Os olhares se dirigem
à Carol. A morena, que lutava para pegar um pedaço do peito de peru, levanta-se,
ainda com a faca de destrinchar peru na mão. Os parentes próximos se afastam
disfarçadamente.
- O senhor descobriu isso quando, tio Andrade? No dia em que
fingiu não me ver lá naquele prédio na Barata Ribeiro em que subiu com a
prostituta ou quando tentou cantar minha namorada e ela mandou o senhor se
fuder?
- Prostituta? Barata Ribeiro? - Vera, esposa do Andrade, indaga,
chocada ao marido.
O burburinho agora já não é mais baixo. Todos falam ao mesmo
tempo, de um lado a outro da mesa revelações são desencavadas e ofensas são
trocadas.
- Seu petralha, defensor do kit gay!
- Fascista, filha da puta opressor!
- Pelo menos não tenho bandido de estimação!
- E a laranjada, ta boa?
- Vai pra Cuba!
- Lambe-botas de milico!
Os ânimos se exaltam e as ofensas proliferam. Ninguém
percebe a matriarca Zuleide, catando todo o bacon da farofa e colocando em um
prato.
Desde que a médica a proibira de comer bacon, todos da família
faziam vigilância severa. Tinha anos que ela não comia a gordurosa iguaria.
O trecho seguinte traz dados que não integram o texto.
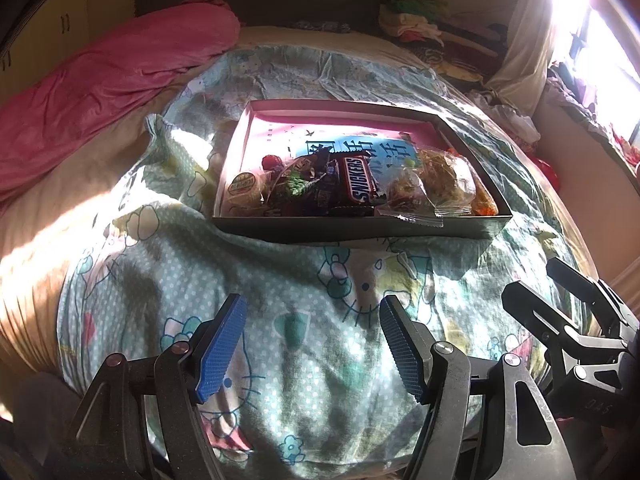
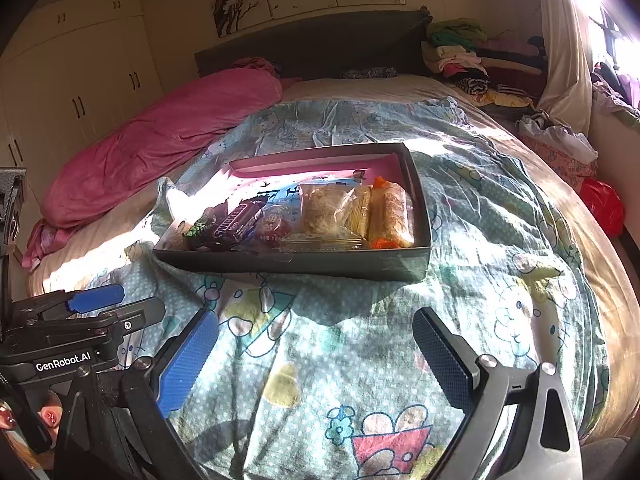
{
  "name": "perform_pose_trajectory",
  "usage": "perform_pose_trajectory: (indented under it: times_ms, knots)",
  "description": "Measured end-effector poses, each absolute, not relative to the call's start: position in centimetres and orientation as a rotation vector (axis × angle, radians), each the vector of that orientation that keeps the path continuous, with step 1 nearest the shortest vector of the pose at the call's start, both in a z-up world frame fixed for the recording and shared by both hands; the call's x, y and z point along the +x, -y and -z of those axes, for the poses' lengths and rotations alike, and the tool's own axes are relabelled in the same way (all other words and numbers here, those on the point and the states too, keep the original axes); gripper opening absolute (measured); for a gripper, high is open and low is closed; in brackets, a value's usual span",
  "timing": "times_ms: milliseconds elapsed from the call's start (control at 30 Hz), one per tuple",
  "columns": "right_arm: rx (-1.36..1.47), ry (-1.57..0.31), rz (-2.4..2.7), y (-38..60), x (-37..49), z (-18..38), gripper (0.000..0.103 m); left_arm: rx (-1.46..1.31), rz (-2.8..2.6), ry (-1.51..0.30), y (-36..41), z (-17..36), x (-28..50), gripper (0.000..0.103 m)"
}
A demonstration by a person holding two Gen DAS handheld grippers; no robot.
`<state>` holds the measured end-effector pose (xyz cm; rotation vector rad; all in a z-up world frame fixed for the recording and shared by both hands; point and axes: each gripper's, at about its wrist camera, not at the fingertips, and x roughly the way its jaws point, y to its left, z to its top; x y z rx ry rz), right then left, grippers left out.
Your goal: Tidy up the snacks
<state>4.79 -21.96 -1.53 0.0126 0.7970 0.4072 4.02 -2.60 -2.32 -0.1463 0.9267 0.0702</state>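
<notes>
My left hand-held gripper point(image 1: 312, 344) hangs wide, nothing between its blue pads, above the cartoon-print quilt point(image 1: 280, 280). My right hand-held gripper point(image 2: 316, 364) also spread wide and empty, just beside the left. Ahead on the bed sits the dark box point(image 2: 320, 262), pink inside. Snacks lie in it: chocolate bar point(image 1: 360, 180), clear-wrapped pastries point(image 2: 320, 208), orange-ended packet point(image 2: 390, 216). Pink blanket point(image 2: 160, 140) bunched far left.

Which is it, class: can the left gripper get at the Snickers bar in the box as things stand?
Probably yes. The left gripper is open, the box has no lid, and the Snickers bar lies on top, with only quilt between.
</notes>
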Motion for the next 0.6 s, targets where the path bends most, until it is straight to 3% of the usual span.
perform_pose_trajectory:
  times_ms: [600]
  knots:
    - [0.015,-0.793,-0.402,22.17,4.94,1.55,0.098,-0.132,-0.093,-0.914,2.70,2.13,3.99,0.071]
João senta-se ao lado da avó, assistindo a hecatombe familiar.
- Vó, foi a senhora que me ensinou soletrar terraplanista,
por que me mandou dizer que foi o Neco?
- Cala a boca, menino e come um pedaço de bacon! - A
matriarca responde. Enfiando um pedaço da carne suculenta e dourada na boca da criança.